If one cares about performance enough to actually analyze it (as we do in this
class), one usually really wants things to go fast in the first place. That is, one really cares just about
performance in the optimized case (Release mode), and so there isn't too much
point to analyze performance in, say, Debug mode, where it's poor in the first
place. So, going forward, you want to make sure you do your timing measurements
in optimized mode.

### Scaling with problem size

So far, we've used a fixed problem size (`const int n = 10000;`) that I've
provided. One really important aspect of performance is scalability, and we'll
learn more about that as we go. For now, let's think about and test how
performance changes with problem size.

#### Your turn

- Looking at what the code actually does, predict how the timing of the code
  will change as you, e.g., double or halve the parameter `n`. This is what's
  called algorithmic scalability.
- Now actually do some timing experiments, where you change `n` and track the
  corresponding time measurements. Does it match your predictions well?

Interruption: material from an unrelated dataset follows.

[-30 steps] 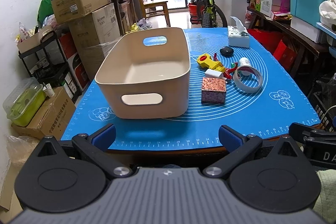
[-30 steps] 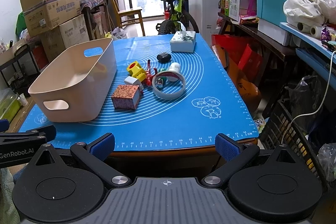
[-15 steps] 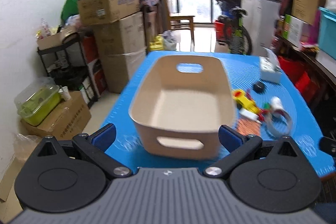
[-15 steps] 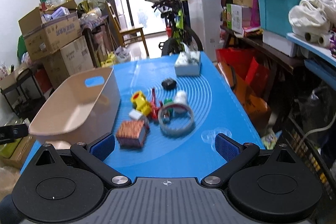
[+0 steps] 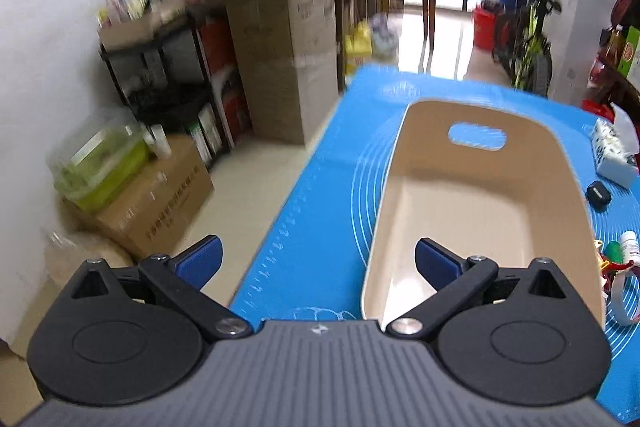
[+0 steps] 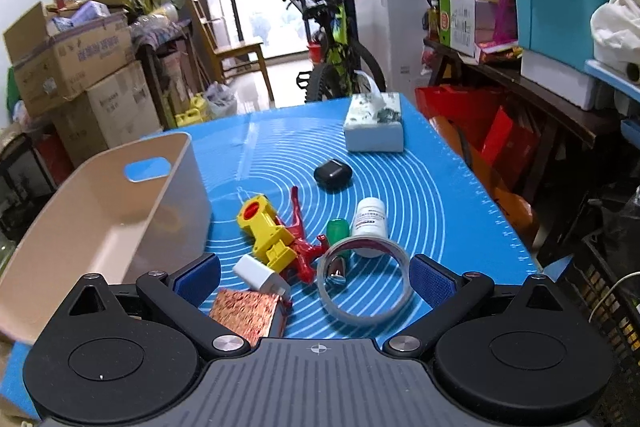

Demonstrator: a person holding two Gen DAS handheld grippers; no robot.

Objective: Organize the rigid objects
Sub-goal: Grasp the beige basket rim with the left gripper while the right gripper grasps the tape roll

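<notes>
An empty beige bin (image 5: 480, 203) (image 6: 100, 219) stands on the blue mat (image 6: 432, 187). Beside it lie a patterned red box (image 6: 246, 315), a white charger (image 6: 256, 273), a yellow toy (image 6: 264, 227), a red figure (image 6: 300, 251), a tape ring (image 6: 364, 281), a white bottle (image 6: 370, 219), a green piece (image 6: 338, 229) and a black case (image 6: 332, 173). My left gripper (image 5: 316, 263) is open over the bin's near left rim. My right gripper (image 6: 316, 279) is open, just above the box, charger and tape ring.
A tissue box (image 6: 374, 125) sits at the mat's far end. Cardboard boxes (image 5: 276, 27) and a black shelf (image 5: 168, 79) stand left of the table. A bicycle (image 6: 336, 51) is behind it, red bags and cluttered shelves (image 6: 560, 67) to the right.
Both grippers have moved forward over the table. The left one has swung left, so the bin now sits on its right. The right one has closed in low on the small objects.
</notes>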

Another worthwhile note is that, as at least physicists in class should have plenty of experience with,
measurements come with errors, and those are important in analyzing what those
measurements mean. We're not going to go deeply into that, but it is something
to be aware of. In particular, if your timing measurements aren't reproducible,
they're likely not accurate, and you may need to think about doing something
different.

### Inlining code

Inlining code can help performance -- it means the compiler can compile a
function right where it's being used, avoiding some overhead and possibly being
in a better position to do optimization decisions.

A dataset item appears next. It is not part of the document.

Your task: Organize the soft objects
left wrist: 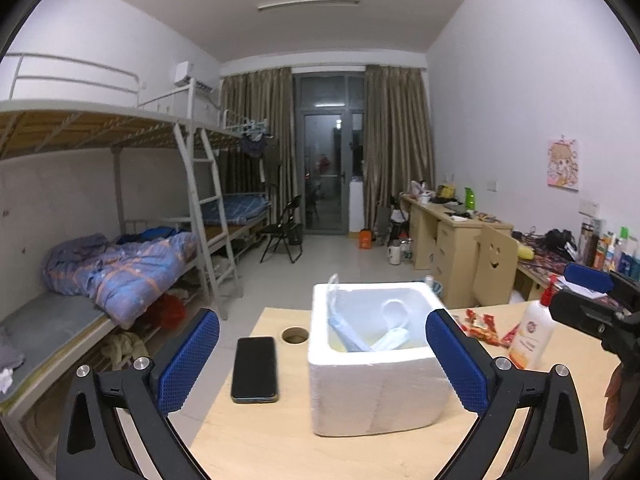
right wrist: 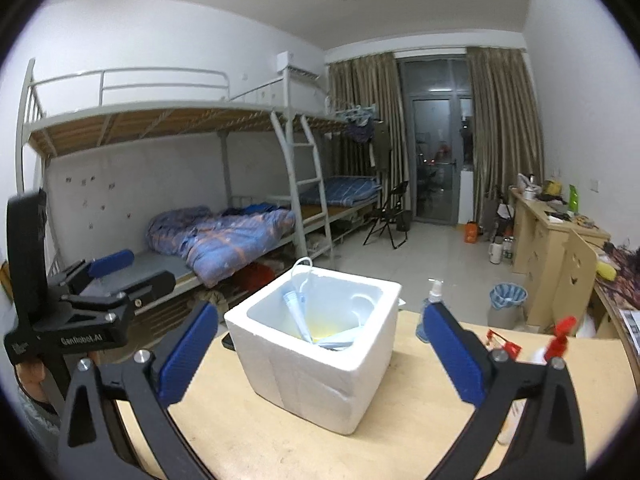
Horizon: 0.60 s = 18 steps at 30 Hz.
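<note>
1. The white foam box (left wrist: 376, 360) stands upright on the wooden table (left wrist: 256, 440) and serves as the landmark; its open top suits it as the bin for the soft things
2. Inside the box lie pale, limp items (left wrist: 376, 340), what look like soft plastic pouches and a loop of clear tubing (left wrist: 333, 292) that rises over the far-left rim; I judge they have been dropped in, so this part of the sorting looks done
3. A dark phone (left wrist: 255, 368) lies flat just left of the box, and a white lotion bottle (left wrist: 532, 332) stands to its right, with red snack packets (left wrist: 486, 326) beyond that corner; none is in the box, and the phone and bottle seem hard things meant to stay out
4. The left gripper (left wrist: 322, 364) has its jaws spread wide, nothing between them but the box seen beyond, untouched
5. The right gripper (right wrist: 320, 356) is equally wide and empty, hovering short of the box, with no pad on it
</note>
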### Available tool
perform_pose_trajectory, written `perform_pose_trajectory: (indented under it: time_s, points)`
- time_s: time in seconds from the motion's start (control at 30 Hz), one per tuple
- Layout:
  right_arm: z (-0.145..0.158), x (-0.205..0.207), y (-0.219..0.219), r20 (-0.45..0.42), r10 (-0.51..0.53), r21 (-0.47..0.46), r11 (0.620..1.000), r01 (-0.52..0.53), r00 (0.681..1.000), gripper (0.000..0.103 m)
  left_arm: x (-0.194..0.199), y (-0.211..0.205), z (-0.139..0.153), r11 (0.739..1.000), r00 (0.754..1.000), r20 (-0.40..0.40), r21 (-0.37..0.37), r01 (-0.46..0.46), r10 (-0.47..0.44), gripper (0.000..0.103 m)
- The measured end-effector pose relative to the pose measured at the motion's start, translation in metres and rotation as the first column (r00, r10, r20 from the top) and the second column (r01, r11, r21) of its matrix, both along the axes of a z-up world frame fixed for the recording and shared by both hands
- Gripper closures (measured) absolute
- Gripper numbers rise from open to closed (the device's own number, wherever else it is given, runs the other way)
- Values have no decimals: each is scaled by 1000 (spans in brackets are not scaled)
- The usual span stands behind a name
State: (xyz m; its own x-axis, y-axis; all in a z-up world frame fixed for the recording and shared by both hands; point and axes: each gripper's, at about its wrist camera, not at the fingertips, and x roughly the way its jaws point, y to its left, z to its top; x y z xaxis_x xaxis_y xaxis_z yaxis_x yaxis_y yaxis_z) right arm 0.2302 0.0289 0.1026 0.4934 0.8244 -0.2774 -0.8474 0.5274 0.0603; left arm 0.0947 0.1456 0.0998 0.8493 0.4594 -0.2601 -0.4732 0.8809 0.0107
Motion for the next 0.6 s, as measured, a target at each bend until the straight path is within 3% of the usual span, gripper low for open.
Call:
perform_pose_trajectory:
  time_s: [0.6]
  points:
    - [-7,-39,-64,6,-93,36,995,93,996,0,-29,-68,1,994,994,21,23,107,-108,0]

In the previous class, I had moved all of the implementation of the linear algebra library into the header file -- that is, I had turned it into a header-only library. As I laid out previously, like many things this has its pros and cons -- a con is that it can lead to longer compile times, since the code now doesn't get compiled into a library once, but rather gets compiled every time it's used. However, that can also be a pro, because it allows the compiler to inline code, which can lead to better performance -- rather than compiling a function generically once, it can just compile it right where it's being used, and possibly make better optimization decisions. A header-only library certainly helps with the hassles of pre-compiling and linking a regular library, though cmake usually takes care of that for you, so that's not such a big deal. I shall also note that for templated libraries (like the templated-by-type vector and matrix classes), header-only is pretty much the only way to go, since the compiler needs to see the actual code in order to compile it for the specific types that are being used.

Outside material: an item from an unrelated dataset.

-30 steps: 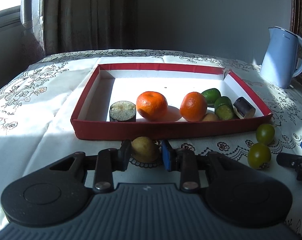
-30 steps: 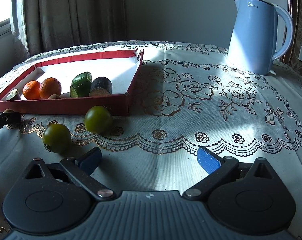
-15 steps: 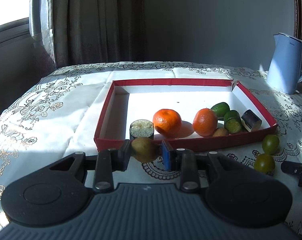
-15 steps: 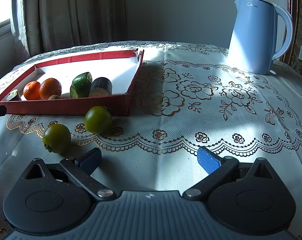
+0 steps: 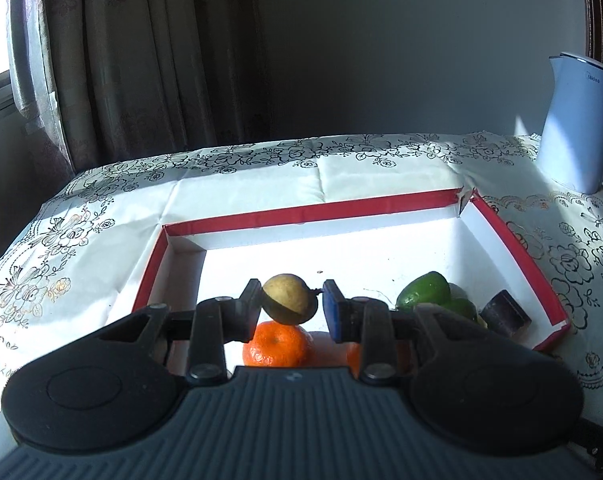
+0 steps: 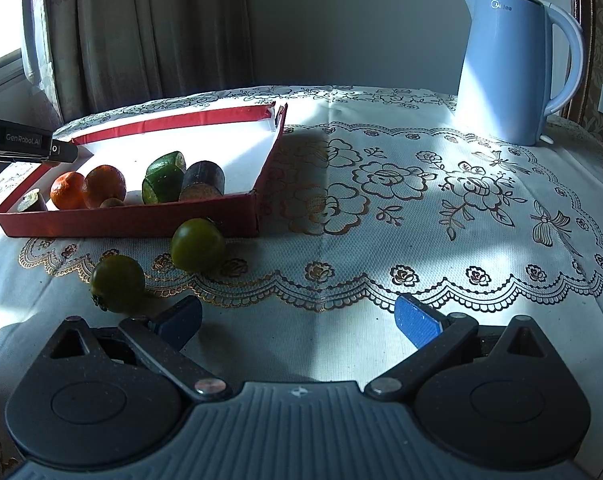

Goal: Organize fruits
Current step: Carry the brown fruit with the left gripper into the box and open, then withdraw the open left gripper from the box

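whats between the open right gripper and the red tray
In the right wrist view, two green fruits sit on the tablecloth between the right gripper and the red tray.

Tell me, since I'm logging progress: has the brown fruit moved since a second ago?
Yes. The brown fruit went from the cloth before the red box to above its inside.

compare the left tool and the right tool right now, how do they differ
The left tool is narrowed around a small brown fruit; the right tool is spread wide and holds nothing. The left tool is raised above the red box, over an orange; the right tool sits low over the tablecloth, outside the box, near two green fruits. Both have blue pads.
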A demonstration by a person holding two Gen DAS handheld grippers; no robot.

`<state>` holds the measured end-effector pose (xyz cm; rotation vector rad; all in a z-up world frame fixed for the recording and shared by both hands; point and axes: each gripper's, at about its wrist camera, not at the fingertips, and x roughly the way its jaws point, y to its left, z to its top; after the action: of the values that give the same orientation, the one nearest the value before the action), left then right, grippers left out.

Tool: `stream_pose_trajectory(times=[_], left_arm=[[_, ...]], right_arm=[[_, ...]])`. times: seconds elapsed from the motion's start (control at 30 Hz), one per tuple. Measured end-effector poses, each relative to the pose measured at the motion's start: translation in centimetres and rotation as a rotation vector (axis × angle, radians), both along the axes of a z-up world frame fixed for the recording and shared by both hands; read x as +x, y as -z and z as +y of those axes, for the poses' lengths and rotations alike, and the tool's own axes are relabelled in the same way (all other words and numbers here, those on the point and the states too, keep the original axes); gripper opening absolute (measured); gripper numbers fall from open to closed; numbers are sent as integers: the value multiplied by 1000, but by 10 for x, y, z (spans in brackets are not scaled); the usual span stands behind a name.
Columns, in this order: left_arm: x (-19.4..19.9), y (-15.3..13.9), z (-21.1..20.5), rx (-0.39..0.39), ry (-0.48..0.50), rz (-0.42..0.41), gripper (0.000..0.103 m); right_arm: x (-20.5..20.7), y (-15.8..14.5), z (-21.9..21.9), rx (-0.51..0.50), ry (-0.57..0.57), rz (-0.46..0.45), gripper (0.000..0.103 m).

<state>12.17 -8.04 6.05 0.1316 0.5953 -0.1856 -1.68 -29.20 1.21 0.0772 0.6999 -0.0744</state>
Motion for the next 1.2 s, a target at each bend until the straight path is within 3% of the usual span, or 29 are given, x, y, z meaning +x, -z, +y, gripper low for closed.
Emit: stream_pose_trajectory(times=[0.27,0.8,1.0,1.07,1.2], left_arm=[[21,21,-19,29,5,49,30],[13,21,-16,33,-17,20,39],[-17,12,-2,20,-15,-13,57],[-30,7,5,10,-21,-27,69],[-55,-1,18,10,-18,-63,79]], right_arm=[[0,0,-1,11,-1,-5,103],[0,0,-1,4,-2,-2,103],[0,0,-1,10,-2,-4,103],[0,0,-1,11,-2,-5,103],[0,-1,-1,11,-2,-5,103]])
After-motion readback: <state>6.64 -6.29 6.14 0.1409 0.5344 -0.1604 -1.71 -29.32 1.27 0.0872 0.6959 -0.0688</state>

Now, it's a good opportunity to point out that one has to be somewhat
careful -- in particular in benchmarks with inlined code, the compiler might
notice that you're calculating something and then never actually using the
result. If that's the case, the compiler can decide that it doesn't need to do
that calculation in the first place, and your timing will show that the
calculation became really fast, but that may not be real, it may just represent the fact that doing nothing can be really fast. So one has to be careful in benchmark
code to make sure the compiler doesn't optimize away the thing you mean to
benchmark.

### Data Layout and Performance

The layout of your data, and the order in which it is accessed can have a big
impact on performance.

In my last commmit
[43001b](https://github.com/UNH-HPC-2026/unh-hpc-2026-class-13-performance-class-13/commit/43001b91ee5dacc1a2a2d9b9760d124096a65c3a),
I templated the matrix-vector dot() function so that it supports different data
layouts. But we first should learn more about data layouts --
[Wikipedia](https://en.wikipedia.org/wiki/Row-_and_column-major_order) is a
useful reference.

Our matrix is stored as a simple 2-d array, `xt::xtensor<double, 2>`. So we
don't actually know anything about what data layout it uses internally.
Generally, that's a good thing -- it's an implementation detail that doesn't
change the correctness of our code. But it can be important for performance, as
well as for interfacing between different languages, in particular C/C++ vs
Fortran.

Since xtensor provides this nice 2-d array abstraction, in theory should be
possible to just change the data layout internally. How easy or how hard that it
is depends on the actual implementation. That implementation, in xtensor's case,
is plenty complicated, but fortunately, it actually has options to change the
data layout.

#### Your turn

- Figure out the data layout that the matrix `A` in `test_matrix_vector_big` is
  currently using. You could do this by reading the documentation (not
  necessarily a bad thing :smirk:), but really let's do it by actually printing the
  underlying data storage (which is 1-dimensional).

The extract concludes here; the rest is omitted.